**Task prompt**
Repeat the data verbatim, images excluded.

**Dataset content**
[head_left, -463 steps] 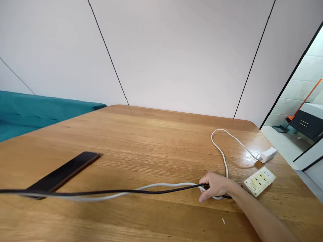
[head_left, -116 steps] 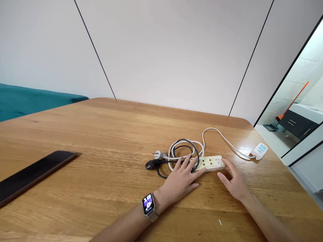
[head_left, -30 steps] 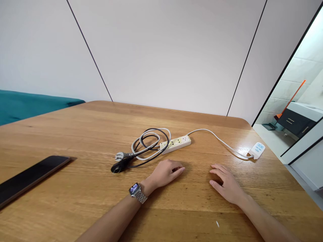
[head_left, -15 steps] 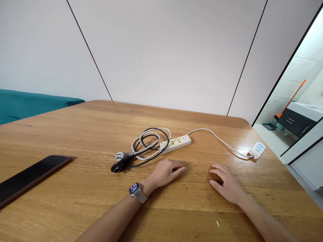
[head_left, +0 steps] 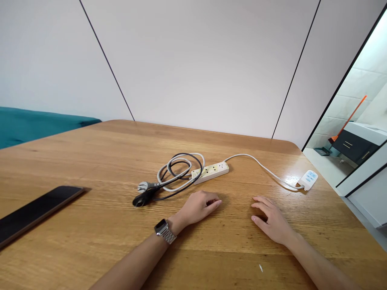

**Result for this exercise**
[head_left, -463 steps] 
[head_left, -116 steps] 
[head_left, -30 steps] 
[head_left, -15 steps] 
[head_left, +0 steps] 

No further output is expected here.